Generating lipid spectra (a) dot product returned and %TIC explained for original MS/MS spectra after in silico library generation from complex HAP1 cell extract using LipiDex spectral library (blue), complex HAP1 cell extract using LipidBlast spectral library (magenta), reference standard mix using HCD (green), and reference standard mix using ion trap CAD (orange). For clarity, the dot product and %TIC explained are additional displayed as density plots (bin width = 10) on each corresponding axis. (b) Density plots (bin width = 50) of the dot product returned for original MS/MS spectra from the correct lipid identification (colored) and the first incorrect identification (match). Note: For complex spectra which contained co-fragmented lipid species, these identifications were not counted as incorrect

Confident spectral matching maximizes the score difference between the correct identification and the top-scoring false identification (Δdot product) [32]. This difference greatly increases identification confidence in the absence of a false discovery rate (FDR) estimate as commonly used in discovery proteomics [33]. To equitably test the Δdot product scores for spectra from each in silico library, we merged each library with the full LipiDex HCD Acetate spectral library (LipiDex v1.0.1) and re-searched the spectra. By combining each library with a common “background” library, we ensured the measured selectivity was not a factor of library size but of spectral quality (Supplemental Information). Co-fragmented lipids were not considered incorrect matches for this comparison. We were encouraged to see that each dataset demonstrated excellent selectivity (Figure 4b) and returned high-confidence MS/MS identifications (dot product > 500, Δdot product > 200) for the majority of the spectra (82%, 76%, 90%, 86%) (Supplemental Figure 39 in Supplemental Information).

To explore the algorithm’s ability to refine preexisting spectral libraries based on data collected on different instrument platforms, we plot the median spectral similarity score for all mapped lipid classes from the HAP1 dataset for the original LipidBlast and the Library Forge-generated spectral libraries. As seen in Figure 5, Library Forge returned significantly improved (> 100) dot product scores for 18 of the 35 lipid classes—improving the average returned dot product from 721 to 890. For the most dissimilar spectra (DP < 700), the algorithm improved the median dot product score by an average of 329. This analysis did not show any lipid classes with significantly reduced scores—suggesting that, at minimum, the algorithm recapitulates the original in silico spectra.

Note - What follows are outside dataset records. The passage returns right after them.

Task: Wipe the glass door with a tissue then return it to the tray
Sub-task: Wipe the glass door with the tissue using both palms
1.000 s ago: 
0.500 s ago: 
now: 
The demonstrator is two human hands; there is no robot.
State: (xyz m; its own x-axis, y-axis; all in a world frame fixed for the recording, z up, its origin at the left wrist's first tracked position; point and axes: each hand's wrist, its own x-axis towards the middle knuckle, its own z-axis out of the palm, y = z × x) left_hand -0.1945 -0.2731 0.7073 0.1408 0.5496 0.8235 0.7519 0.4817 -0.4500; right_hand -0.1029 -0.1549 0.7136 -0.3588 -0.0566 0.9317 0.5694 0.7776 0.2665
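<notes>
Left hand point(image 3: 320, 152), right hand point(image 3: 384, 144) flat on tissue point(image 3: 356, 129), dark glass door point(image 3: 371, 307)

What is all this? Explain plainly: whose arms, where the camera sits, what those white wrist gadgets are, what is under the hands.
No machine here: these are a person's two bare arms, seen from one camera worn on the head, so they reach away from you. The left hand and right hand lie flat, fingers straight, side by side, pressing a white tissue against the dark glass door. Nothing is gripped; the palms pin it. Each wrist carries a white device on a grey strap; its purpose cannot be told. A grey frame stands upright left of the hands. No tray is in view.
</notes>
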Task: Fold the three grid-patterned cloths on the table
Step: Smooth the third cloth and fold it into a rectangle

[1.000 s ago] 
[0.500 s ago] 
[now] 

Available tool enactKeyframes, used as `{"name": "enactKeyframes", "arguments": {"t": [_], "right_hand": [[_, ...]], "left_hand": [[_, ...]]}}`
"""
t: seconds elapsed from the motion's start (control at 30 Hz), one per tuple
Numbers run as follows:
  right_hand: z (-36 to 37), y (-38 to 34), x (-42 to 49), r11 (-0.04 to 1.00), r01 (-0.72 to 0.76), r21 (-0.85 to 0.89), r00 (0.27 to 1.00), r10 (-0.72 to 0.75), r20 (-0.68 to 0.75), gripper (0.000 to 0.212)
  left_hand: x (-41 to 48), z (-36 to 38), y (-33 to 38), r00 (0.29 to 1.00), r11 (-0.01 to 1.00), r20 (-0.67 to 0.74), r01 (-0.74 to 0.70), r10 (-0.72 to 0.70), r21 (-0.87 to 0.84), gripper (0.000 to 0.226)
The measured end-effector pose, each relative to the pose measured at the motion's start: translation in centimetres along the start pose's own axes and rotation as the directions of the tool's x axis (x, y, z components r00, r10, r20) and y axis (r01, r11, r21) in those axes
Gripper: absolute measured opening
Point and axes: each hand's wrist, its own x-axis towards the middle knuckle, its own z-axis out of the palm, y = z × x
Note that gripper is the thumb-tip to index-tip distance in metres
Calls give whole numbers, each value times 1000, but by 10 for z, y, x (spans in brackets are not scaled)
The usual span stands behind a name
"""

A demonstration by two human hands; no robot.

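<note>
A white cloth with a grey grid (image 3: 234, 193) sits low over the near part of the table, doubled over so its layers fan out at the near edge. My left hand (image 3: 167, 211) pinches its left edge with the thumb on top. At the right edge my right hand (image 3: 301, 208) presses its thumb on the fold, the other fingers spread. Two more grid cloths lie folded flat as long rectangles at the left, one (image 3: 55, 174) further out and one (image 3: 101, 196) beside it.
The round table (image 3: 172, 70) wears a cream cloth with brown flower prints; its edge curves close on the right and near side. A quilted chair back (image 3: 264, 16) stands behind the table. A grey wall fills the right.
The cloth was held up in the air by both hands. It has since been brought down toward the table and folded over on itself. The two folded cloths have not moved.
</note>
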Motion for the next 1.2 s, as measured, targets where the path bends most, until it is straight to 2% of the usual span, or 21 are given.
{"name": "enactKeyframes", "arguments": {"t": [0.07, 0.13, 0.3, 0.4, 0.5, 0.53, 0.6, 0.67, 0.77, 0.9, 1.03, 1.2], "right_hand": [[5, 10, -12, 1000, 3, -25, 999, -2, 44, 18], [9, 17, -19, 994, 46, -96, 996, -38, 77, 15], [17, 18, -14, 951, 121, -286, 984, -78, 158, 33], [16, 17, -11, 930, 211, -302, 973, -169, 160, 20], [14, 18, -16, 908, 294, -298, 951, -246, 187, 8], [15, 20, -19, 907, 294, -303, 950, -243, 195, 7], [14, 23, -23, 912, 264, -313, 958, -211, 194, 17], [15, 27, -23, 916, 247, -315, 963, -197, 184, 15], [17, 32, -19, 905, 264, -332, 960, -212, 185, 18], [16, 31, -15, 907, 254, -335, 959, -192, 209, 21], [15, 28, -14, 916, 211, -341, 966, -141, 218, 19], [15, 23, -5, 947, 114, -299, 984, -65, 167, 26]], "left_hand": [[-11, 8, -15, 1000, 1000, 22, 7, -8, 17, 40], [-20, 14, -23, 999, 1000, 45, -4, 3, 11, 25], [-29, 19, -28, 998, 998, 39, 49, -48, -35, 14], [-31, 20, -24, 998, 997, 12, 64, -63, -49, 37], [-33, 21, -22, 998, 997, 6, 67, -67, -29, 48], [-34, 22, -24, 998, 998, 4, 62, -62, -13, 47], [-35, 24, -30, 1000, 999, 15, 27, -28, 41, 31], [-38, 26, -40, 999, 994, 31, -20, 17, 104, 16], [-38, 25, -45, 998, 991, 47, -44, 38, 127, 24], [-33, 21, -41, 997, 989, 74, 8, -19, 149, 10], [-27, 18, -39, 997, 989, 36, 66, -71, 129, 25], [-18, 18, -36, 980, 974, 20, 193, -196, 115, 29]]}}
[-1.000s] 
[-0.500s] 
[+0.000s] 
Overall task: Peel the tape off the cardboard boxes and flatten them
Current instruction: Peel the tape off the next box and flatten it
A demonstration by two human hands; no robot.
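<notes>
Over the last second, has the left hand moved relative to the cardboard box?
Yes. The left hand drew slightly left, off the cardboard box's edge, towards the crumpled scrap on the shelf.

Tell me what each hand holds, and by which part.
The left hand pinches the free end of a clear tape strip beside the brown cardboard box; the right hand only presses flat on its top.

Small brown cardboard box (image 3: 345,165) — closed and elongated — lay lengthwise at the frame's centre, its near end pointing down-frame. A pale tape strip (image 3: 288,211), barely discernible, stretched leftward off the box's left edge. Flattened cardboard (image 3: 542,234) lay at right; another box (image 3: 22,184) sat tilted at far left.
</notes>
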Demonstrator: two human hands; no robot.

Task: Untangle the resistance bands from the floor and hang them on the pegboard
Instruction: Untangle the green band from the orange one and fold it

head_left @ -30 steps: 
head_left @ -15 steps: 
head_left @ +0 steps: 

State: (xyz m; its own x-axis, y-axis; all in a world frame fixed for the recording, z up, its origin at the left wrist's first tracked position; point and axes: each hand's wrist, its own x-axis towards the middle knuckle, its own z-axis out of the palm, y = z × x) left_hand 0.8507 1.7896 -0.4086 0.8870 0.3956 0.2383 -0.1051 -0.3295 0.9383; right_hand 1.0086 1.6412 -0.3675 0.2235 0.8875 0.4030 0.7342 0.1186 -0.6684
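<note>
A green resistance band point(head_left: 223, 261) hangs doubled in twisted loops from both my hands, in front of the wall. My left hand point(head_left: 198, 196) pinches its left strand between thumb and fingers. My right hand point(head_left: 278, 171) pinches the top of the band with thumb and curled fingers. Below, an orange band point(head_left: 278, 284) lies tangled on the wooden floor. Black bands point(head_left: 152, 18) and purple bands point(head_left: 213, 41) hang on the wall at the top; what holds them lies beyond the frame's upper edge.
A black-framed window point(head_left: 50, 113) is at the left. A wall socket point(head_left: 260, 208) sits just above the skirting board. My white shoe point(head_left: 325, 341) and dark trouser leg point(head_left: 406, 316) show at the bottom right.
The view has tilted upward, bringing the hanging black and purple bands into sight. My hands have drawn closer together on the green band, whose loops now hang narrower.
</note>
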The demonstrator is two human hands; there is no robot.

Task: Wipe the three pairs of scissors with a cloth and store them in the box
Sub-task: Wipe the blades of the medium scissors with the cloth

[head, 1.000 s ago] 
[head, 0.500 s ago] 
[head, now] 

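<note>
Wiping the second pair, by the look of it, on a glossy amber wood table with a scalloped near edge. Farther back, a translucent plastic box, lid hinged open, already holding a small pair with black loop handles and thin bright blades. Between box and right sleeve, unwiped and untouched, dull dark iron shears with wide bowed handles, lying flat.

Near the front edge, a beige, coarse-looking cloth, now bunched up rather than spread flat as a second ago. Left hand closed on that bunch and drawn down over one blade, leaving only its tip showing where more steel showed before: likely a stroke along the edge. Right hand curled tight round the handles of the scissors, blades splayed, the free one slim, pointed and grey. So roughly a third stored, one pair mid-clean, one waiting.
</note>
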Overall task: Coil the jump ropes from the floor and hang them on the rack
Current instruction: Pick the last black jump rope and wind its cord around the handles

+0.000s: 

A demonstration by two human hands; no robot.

For comparison, we performed the same analysis for the HAP1 dataset which used the LipiDex HCD Acetate library (LipiDex v1.0.1) (Supplementary Figure 40 in Supplemental Information). As this library was originally developed using the same LC-MS/MS platform, the algorithm returned fewer significantly improved lipid class spectra (n = 8) and reconstructed the fragmentation pathways already contained within the original library (LipiDex HCD Acetate library v1.0.1).

Figure 5

Refining in silico spectral libraries. Median dot product returned for each lipid class/adduct combination mapped when searching the experimental MS/MS spectra against the original LipidBlast spectral library (orange) and generated spectral library (blue). The difference between each group with significantly improved median dot product scores (> + 100) highlighted in blue and the number of MS/MS spectra used to generate fragmentation rules is displayed on the right

Fragmentation Rule Validation

Having confirmed the algorithm’s ability to generate in silico spectra with high similarity to experimental MS/MS spectra, we sought to validate the fragmentation rules and ensure we were not over-fitting data and generating rules which only modeled spectra in the experimental datasets. First, we analyzed a mixture of 54 isotopically labeled reference standards, not present in any of our original experiments, using HCD fragmentation. As each standard contained an isotopically labeled fatty acyl chain, these standards represent unique lipids for each class and serve as a validation set. We declared each putative fragmentation rule as bona fide if it was present in the isotopically labeled lipid spectra. Encouragingly, the reference standards validated at least 95% of the fragmentation rules for all lipid classes contained in the fragmentation rule sets for each of the previously generated HCD libraries (Figure 6a). The majority of all verified fragmentation rules also fell within a ± 10 ppm window of the actual fragment m/z and a relative intensity difference of less than 25% (Figure 6b). Next, we sought to determine whether Library Forge could map experimental fragment ions not commonly found in preexisting lipid spectral libraries. To test this, we searched for the presence of each fragmentation rule in a set of previously published in silico libraries [10,11,12] containing 748,902 spectra modeled on experimental data collected from multiple instrument platforms. Of the isotopically validated rules, approximately half were contained in the published library set—further demonstrating the algorithm’s capability to map unique fragment ions.

Figure 6

Validating fragmentation rules. (a) Radial bar charts depicting the number of fragmentation rules validated via isotopically labeled standards (solid color) and present in external spectral libraries (outlined) for the libraries generated in silico from complex HAP1 cell extract using the LipiDex spectral library (blue), complex HAP1 cell extract using the LipidBlast spectral library (magenta), and reference standard mix using HCD (green). (b) Scatter plot depicting the relative intensity error out of 1000 and mass error (ppm) for each derived fragmentation rule

To date, the consensus lipid identifications created from the interlaboratory study of the NIST SRM 1950 sample represents the best method for validating lipid identification pipelines [34]. Accordingly, we generated lipid identifications in LipiDex using the previously detailed HCD spectral libraries from triplicate LC-MS/MS analysis of the NIST SRM 1950 material (Supplemental Methods in Supplemental Information). No filtering of the lipid feature identifications was performed. Any putative identification was considered validated if it was previously putatively identified by at least three laboratories in the interlaboratory study. As seen in Supplementary Figure 41 in Supplemental Information, for the generated libraries, we validated 91%, 93%, and 92% of all lipid identifications. For all identifications not identified by at least three laboratories, we hand annotated the spectra. From these, we validated all but two of the identifications (Supplementary Figure 42 in Supplemental Information). Taken together, this represents a correct lipid identification rate of 98.7%, 98.7%, and 98.6%.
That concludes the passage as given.